Ls, TBAs, VAs, CM = train_network(gen, net, optimizer, IT)
lab.print_summary(Ls, TBAs, VAs, CM)

#### Training LeNet with few data
in the next setup, reduce the number of training samples until signs of overfitting are visible.

In [None]:
BS = 
LR = 
IT = 
num_training_samples = # Try values in the range of  1-3 times the BS 

gen = lab.MnistGenerator(BS, num_train=num_training_samples) # Data generator
net = LeNet() 
optimizer = optim.SGD(net.parameters(), lr=LR)

Ls, TBAs, VAs, CM = train_network(gen, net, optimizer, IT)
lab.print_summary(Ls, TBAs, VAs, CM)

### Exercise 1.3: Discussion  - 10%

__Write a discussion__ which answers the following questions: 

- What is the main influence of learning rate and batch size you could observe during the experiments?
- What can be observed when using too few training data? Which approaches exist to improve training with few samples? (That is, without modifying the hyper-parameters related to the training!)
- Why is the pooling operation used in LeNet? Name the two main reasons as well as an alternative approach for pooling.


*Do not forget to answer all questions, item by item, and to identify which answer belongs to which question.*

## Exercise 2: Pixelwise classification - (40%)

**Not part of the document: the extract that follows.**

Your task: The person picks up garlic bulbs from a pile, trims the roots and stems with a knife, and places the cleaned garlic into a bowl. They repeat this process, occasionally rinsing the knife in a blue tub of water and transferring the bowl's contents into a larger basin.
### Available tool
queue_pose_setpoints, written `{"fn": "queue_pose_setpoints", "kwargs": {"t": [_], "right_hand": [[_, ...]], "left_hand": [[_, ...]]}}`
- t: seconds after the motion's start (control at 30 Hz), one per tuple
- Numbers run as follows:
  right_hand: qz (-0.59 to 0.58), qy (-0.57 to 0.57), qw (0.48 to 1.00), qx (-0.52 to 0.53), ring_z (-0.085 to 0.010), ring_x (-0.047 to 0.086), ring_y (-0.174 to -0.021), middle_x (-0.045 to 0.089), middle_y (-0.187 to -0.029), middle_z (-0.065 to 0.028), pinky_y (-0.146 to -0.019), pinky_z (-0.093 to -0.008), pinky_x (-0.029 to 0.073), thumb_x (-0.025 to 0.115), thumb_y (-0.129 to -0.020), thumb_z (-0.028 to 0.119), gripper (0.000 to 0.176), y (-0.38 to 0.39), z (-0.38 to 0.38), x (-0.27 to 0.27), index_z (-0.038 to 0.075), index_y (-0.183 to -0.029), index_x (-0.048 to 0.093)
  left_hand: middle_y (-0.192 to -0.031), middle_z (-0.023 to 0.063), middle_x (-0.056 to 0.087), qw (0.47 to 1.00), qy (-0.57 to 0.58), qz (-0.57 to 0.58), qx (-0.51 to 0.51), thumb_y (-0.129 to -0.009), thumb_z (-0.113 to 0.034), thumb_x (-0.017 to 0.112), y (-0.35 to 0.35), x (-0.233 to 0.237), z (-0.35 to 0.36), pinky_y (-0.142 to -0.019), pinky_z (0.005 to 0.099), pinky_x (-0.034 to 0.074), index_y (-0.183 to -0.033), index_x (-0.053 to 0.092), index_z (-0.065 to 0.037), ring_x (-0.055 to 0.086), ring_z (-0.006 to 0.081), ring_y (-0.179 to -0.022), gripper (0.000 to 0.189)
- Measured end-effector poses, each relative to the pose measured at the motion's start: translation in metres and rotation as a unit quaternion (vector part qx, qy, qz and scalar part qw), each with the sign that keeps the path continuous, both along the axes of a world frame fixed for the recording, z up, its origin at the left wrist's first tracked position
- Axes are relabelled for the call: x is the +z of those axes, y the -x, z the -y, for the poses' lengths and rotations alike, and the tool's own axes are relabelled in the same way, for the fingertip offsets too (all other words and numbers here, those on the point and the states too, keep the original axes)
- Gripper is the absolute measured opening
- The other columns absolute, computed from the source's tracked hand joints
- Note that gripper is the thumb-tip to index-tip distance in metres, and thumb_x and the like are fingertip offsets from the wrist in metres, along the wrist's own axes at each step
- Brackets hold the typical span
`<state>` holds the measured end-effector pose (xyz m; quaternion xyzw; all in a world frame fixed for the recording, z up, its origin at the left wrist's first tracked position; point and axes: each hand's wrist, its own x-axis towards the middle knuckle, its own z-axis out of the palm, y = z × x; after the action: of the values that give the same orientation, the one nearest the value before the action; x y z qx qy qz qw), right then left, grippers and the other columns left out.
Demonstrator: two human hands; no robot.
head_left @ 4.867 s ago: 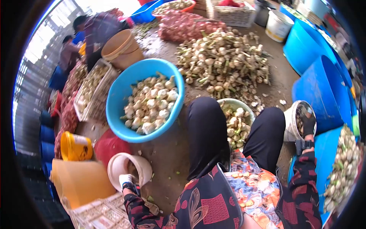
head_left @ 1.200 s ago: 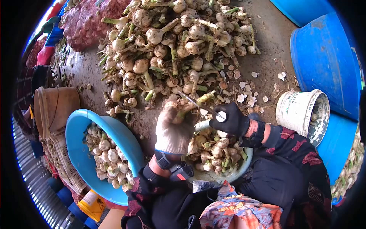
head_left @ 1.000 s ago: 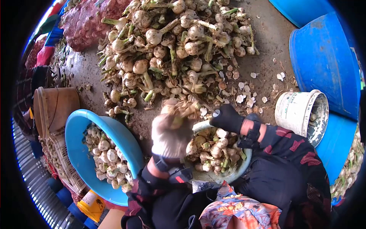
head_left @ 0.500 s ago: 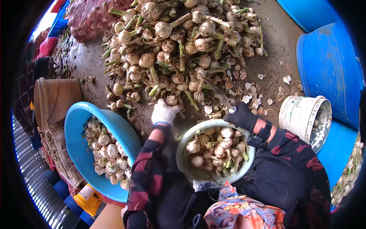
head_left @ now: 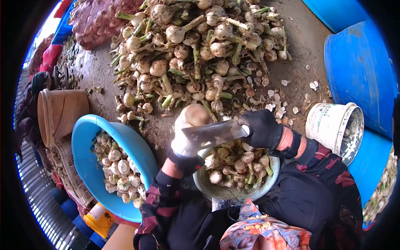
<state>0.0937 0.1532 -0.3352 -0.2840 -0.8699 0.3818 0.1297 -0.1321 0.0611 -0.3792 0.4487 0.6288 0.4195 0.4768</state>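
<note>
My left hand (head_left: 186,132), in a white glove, holds a garlic bulb (head_left: 196,115) above the left rim of a pale green basin (head_left: 271,183). In a dark glove, my right hand (head_left: 260,128) grips a knife by its handle. The broad knife blade (head_left: 214,132) points left and lies across, just below the bulb; whether they touch is unclear. Garlic bulbs (head_left: 239,164) with short stems lie inside the pale basin. Beyond my hands rises a large pile of garlic (head_left: 183,54) with stems on the ground.
A blue basin (head_left: 93,121) of trimmed garlic stands at left, near a brown bucket (head_left: 66,110). At right are a white bucket (head_left: 325,125) and large blue tubs (head_left: 358,66). A red net sack (head_left: 98,25) lies back left. Another person (head_left: 31,112) is at far left.
My left hand has lifted a bulb from the pile's near edge and moved toward me. My right hand has turned the blade leftward, close to the bulb. The person at far left has shifted.
</note>
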Motion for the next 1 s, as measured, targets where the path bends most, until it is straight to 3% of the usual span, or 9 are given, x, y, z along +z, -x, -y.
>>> {"fn": "queue_pose_setpoints", "kwargs": {"t": [0.07,0.3,0.4,0.43,0.53,0.57,0.73,0.8,1.0], "right_hand": [[-0.034,-0.042,0.999,-0.001,-0.0293,0.059,-0.060,0.056,-0.067,-0.0083,-0.052,-0.0381,0.046,0.071,-0.062,0.021,0.022,0.004,0.000,0.010,0.010,-0.076,0.059],[-0.017,-0.021,0.998,0.061,-0.0296,0.059,-0.057,0.056,-0.064,-0.0088,-0.050,-0.0377,0.046,0.071,-0.061,0.021,0.020,0.000,0.000,0.013,0.010,-0.073,0.059],[-0.048,0.011,0.997,0.051,-0.0298,0.059,-0.057,0.057,-0.063,-0.0091,-0.050,-0.0374,0.046,0.071,-0.062,0.022,0.019,-0.003,0.001,0.001,0.010,-0.071,0.060],[-0.048,0.011,0.998,0.050,-0.0298,0.059,-0.057,0.057,-0.063,-0.0091,-0.050,-0.0374,0.046,0.071,-0.062,0.022,0.019,-0.004,0.001,-0.004,0.010,-0.071,0.060],[0.001,-0.017,1.000,-0.002,-0.0316,0.059,-0.058,0.058,-0.063,-0.0112,-0.051,-0.0373,0.047,0.065,-0.072,0.021,0.013,-0.017,0.000,-0.044,0.009,-0.071,0.061],[0.039,-0.001,0.999,-0.018,-0.0310,0.060,-0.058,0.059,-0.063,-0.0123,-0.052,-0.0374,0.047,0.064,-0.073,0.020,0.012,-0.033,-0.012,-0.062,0.009,-0.070,0.060],[0.008,0.232,0.950,-0.208,-0.0140,0.059,-0.058,0.062,-0.064,-0.0042,-0.055,-0.0297,0.047,0.072,-0.073,0.017,0.013,-0.046,-0.001,-0.050,0.007,-0.074,0.063],[-0.066,0.367,0.906,-0.201,-0.0083,0.055,-0.059,0.059,-0.064,0.0001,-0.056,-0.0277,0.046,0.080,-0.069,0.018,0.021,-0.030,0.007,-0.027,0.007,-0.072,0.062],[-0.048,0.452,0.877,-0.159,-0.0084,0.051,-0.061,0.054,-0.066,0.0027,-0.057,-0.0267,0.044,0.081,-0.065,0.016,0.028,-0.007,0.023,0.001,0.006,-0.074,0.056]], "left_hand": [[-0.104,0.0101,0.059,0.820,0.172,0.536,0.101,-0.076,-0.017,0.070,-0.012,0.038,0.004,-0.082,0.0317,0.053,-0.122,0.040,-0.002,0.062,0.0198,-0.093,0.057],[-0.110,0.0089,0.057,0.983,0.041,0.156,-0.081,-0.088,-0.005,0.051,-0.030,0.032,0.007,-0.086,0.0306,0.051,-0.123,0.040,-0.001,0.059,0.0170,-0.101,0.036],[-0.111,0.0088,0.057,0.858,0.115,0.501,-0.013,-0.090,-0.007,0.050,-0.035,0.047,0.013,-0.086,0.0301,0.050,-0.122,0.042,-0.001,0.059,0.0163,-0.102,0.033],[-0.112,0.0098,0.057,0.965,0.010,0.204,-0.166,-0.089,-0.007,0.052,-0.033,0.052,0.008,-0.083,0.0275,0.050,-0.122,0.042,-0.001,0.059,0.0160,-0.099,0.035],[-0.091,0.0095,0.064,0.942,0.097,-0.107,-0.303,-0.075,-0.023,0.071,-0.033,0.035,0.017,-0.073,0.0278,0.050,-0.099,0.058,0.001,0.061,0.0158,-0.086,0.037],[-0.088,0.0089,0.063,0.949,0.036,0.229,-0.212,-0.070,-0.025,0.077,-0.037,0.063,0.006,-0.071,0.0276,0.049,-0.099,0.058,0.001,0.060,0.0150,-0.083,0.043],[-0.083,0.0047,0.059,0.952,0.056,0.299,-0.039,-0.070,-0.031,0.077,-0.045,0.069,-0.012,-0.063,0.0233,0.047,-0.110,0.052,0.002,0.056,0.0125,-0.072,0.057],[-0.069,0.0058,0.054,0.814,-0.050,0.571,0.094,-0.081,-0.039,0.069,-0.049,0.064,-0.025,-0.058,0.0324,0.047,-0.120,0.042,0.002,0.053,0.0178,-0.057,0.063],[-0.111,0.0119,0.059,0.721,0.039,0.646,0.247,-0.084,-0.041,0.062,-0.047,0.030,-0.013,-0.100,0.0550,0.037,-0.118,0.049,-0.009,0.056,0.0335,-0.103,0.049]]}}
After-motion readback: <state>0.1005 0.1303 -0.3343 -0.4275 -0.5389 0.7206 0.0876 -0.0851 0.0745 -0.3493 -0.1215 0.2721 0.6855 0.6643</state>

In this exercise, we will use the [UAVID](https://uavid.nl/) dataset. It contains images of urban street scenes and is designed for semantic segmentation. The classes correspond to eight categories (Building, Road, Static car, Tree, Low vegetation, Human, Moving car and Background). The given function `lab.UaVidDataset()` will load the preprocessed dataset. The preprocessed images in the UAVID dataset are already split into:

- 140 images for training
- 70 images for validation
- 60 images for testing

The next cell will download the `UAVID Dataset`and place it into your working directory. The folder `UAVID Datase` contains both the preprocessed __mini_uavid__ images and __uavid_pkl__ folders.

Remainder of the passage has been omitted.